• _Exercise description_:
Shown below is a listing with pictures; reproduce exactly, and only, the lines between the ones containing "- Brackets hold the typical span" and "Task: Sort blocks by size", inclusive, leaving the pictures out.

Start of Data records

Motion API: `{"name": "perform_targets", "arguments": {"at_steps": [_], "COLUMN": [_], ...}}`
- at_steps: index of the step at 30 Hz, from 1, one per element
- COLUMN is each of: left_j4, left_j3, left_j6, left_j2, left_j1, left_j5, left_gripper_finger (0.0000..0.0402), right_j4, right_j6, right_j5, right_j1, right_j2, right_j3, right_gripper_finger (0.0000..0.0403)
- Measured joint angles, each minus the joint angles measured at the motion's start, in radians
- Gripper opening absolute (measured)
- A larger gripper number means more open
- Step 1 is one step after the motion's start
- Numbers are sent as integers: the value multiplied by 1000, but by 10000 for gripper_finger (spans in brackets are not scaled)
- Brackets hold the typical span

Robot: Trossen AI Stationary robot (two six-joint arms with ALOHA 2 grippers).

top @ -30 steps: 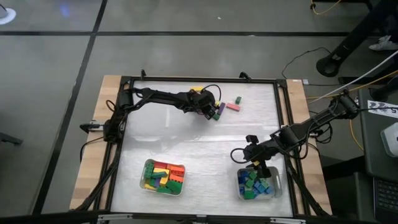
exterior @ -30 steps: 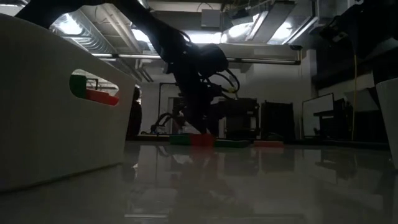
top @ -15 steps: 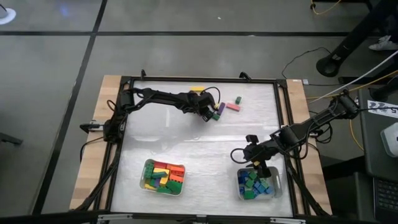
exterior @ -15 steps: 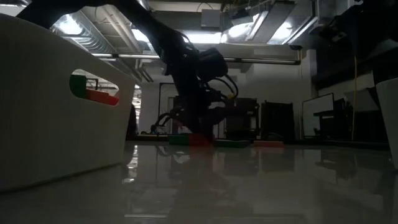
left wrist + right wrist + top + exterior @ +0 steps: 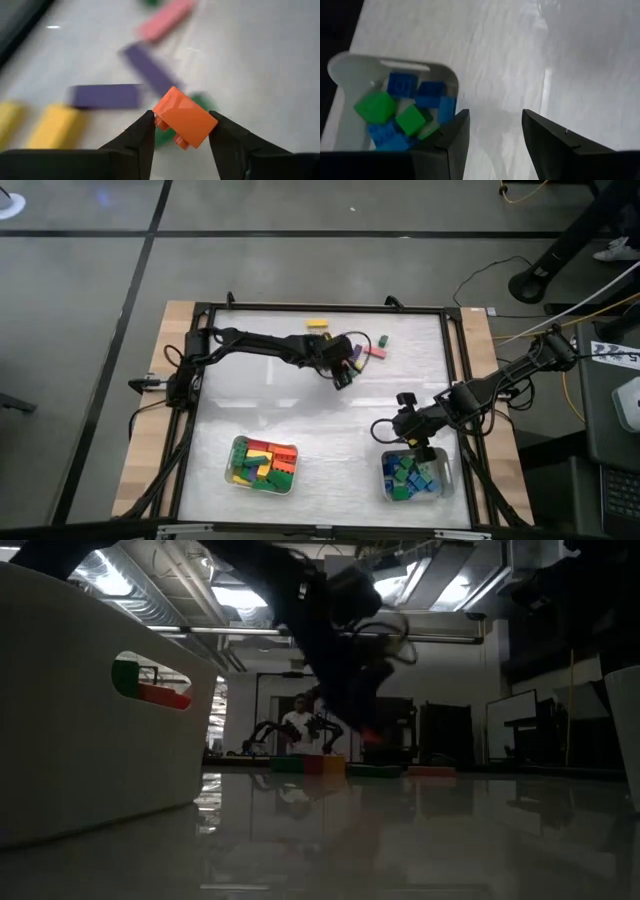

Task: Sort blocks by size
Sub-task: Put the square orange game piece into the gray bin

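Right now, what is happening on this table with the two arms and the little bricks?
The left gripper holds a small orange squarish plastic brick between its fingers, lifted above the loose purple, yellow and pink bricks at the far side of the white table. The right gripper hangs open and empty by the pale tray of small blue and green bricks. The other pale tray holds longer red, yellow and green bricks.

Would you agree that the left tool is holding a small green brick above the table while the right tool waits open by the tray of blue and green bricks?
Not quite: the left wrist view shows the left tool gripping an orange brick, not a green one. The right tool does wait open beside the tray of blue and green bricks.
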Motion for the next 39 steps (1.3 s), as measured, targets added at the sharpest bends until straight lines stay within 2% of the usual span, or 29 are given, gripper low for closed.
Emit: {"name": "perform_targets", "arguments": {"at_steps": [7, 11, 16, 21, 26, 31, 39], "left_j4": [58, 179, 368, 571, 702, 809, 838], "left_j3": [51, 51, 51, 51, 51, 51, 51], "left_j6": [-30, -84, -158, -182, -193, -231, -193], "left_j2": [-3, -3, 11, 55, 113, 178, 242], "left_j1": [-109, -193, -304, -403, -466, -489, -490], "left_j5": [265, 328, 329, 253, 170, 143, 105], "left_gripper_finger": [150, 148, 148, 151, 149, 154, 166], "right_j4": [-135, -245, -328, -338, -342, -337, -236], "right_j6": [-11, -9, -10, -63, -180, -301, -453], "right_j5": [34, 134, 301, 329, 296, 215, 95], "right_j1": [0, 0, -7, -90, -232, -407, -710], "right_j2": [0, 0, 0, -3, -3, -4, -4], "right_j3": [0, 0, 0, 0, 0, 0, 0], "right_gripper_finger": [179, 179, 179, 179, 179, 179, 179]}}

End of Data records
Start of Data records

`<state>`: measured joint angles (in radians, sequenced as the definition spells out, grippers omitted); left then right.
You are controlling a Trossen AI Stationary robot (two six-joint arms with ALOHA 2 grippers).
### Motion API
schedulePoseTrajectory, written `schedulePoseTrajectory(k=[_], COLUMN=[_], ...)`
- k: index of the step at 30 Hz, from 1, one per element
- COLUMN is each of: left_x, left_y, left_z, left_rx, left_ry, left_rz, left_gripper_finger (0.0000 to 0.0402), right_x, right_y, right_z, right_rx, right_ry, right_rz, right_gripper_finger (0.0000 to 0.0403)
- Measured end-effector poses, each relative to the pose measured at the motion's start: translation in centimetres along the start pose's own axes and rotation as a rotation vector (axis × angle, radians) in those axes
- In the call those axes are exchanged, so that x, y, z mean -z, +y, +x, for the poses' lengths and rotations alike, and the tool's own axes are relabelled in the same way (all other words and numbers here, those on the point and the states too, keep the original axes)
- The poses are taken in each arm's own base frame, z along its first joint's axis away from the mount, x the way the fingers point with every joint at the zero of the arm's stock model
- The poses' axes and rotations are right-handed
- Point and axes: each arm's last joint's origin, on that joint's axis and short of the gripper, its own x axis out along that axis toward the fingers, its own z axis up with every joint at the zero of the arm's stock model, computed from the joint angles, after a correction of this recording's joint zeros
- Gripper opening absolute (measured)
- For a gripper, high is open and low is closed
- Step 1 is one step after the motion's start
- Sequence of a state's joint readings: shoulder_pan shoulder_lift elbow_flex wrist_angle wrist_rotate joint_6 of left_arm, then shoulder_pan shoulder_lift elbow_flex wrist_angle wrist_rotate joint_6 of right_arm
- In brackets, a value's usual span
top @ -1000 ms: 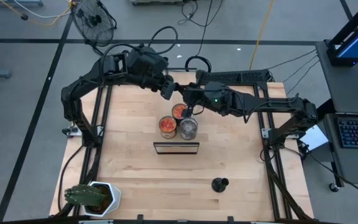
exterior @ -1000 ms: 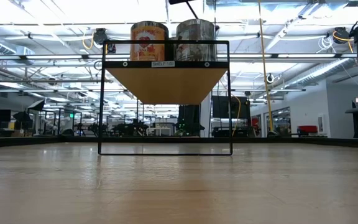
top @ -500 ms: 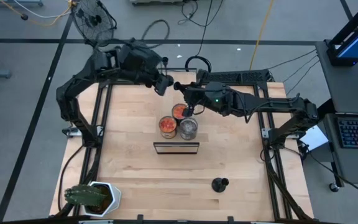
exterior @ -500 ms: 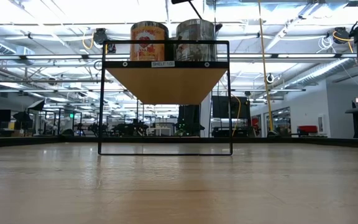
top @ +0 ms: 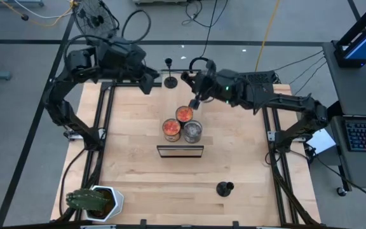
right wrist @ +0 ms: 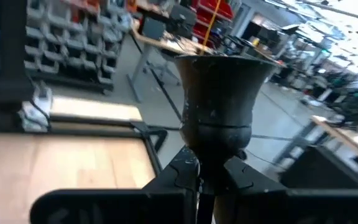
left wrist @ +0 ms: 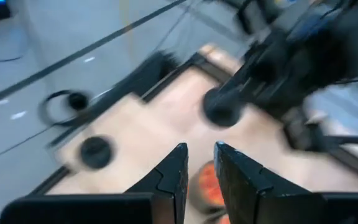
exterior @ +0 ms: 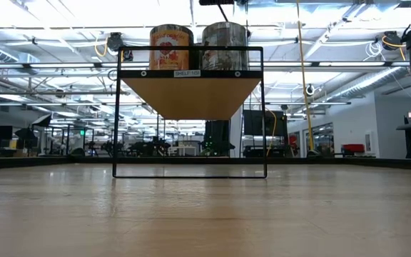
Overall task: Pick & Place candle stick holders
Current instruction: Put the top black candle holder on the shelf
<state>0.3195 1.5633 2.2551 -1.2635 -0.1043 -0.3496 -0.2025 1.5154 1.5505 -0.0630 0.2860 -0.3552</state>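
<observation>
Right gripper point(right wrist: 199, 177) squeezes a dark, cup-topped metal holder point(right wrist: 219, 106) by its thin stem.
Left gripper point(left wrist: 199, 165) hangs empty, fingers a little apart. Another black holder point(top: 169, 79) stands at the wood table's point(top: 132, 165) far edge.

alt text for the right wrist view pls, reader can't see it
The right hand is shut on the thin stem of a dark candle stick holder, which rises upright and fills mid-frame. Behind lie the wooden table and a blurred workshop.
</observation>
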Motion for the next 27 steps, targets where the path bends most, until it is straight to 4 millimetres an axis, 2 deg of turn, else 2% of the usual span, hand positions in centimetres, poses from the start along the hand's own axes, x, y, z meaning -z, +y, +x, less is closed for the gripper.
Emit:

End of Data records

• _Task result_:
- Brackets hold the typical span

Robot: Trossen AI Stationary robot (two six-joint arms with ALOHA 2 grippers).

top @ -30 steps: 
exterior @ -30 steps: 
top @ -15 steps: 
exterior @ -15 steps: 
left wrist + right wrist + top + exterior @ +0 steps: 

Task: Sort blocks by size

Nothing further is required for this exercise.